**WORK INSTRUCTIONS**
Repeat exactly, and only, the lines of the entries below from the one with "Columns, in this" through the one with "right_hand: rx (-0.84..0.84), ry", both ends included.

────────────────────────────────────────

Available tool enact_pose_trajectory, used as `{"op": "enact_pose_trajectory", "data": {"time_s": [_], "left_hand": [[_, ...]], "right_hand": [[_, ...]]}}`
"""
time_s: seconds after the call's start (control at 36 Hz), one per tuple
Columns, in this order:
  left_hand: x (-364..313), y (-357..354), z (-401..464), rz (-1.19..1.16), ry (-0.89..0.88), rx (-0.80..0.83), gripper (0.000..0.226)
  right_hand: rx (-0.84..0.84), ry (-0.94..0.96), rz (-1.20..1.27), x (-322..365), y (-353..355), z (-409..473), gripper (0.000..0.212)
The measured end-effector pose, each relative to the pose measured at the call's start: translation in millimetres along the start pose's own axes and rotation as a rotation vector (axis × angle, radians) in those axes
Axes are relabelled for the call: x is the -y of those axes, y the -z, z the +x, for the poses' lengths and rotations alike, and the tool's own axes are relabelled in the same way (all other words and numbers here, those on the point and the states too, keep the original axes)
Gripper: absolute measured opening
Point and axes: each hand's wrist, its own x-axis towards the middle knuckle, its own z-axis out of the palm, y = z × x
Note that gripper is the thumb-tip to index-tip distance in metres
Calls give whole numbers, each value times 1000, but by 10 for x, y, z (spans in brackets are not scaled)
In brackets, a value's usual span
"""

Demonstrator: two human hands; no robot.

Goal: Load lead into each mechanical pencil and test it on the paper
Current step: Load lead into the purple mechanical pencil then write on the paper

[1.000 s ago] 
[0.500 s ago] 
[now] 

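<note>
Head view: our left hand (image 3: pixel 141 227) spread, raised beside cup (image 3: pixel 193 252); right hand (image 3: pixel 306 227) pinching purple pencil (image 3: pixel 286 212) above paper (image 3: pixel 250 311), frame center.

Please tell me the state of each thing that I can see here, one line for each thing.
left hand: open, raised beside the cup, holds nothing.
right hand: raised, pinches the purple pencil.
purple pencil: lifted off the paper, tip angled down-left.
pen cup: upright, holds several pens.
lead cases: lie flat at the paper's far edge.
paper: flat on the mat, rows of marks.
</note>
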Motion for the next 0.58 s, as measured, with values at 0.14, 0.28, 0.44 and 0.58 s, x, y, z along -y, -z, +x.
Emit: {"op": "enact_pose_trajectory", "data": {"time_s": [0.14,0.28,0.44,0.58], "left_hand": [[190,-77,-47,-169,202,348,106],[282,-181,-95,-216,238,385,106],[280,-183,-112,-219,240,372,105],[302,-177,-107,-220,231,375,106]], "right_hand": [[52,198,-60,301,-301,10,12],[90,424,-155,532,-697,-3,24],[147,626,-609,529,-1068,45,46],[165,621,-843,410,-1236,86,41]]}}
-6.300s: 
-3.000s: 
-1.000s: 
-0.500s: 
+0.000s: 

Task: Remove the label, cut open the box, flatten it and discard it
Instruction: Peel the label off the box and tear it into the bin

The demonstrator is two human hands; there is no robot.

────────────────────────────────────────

**SOLUTION**
Columns, in this order:
  left_hand: x (-364..313), y (-357..354), z (-401..464), rz (-1.19..1.16), ry (-0.89..0.88), rx (-0.80..0.83), gripper (0.000..0.226)
  right_hand: rx (-0.84..0.84), ry (-0.94..0.96), rz (-1.20..1.27), x (-322..365), y (-353..355), z (-409..473), gripper (0.000..0.212)

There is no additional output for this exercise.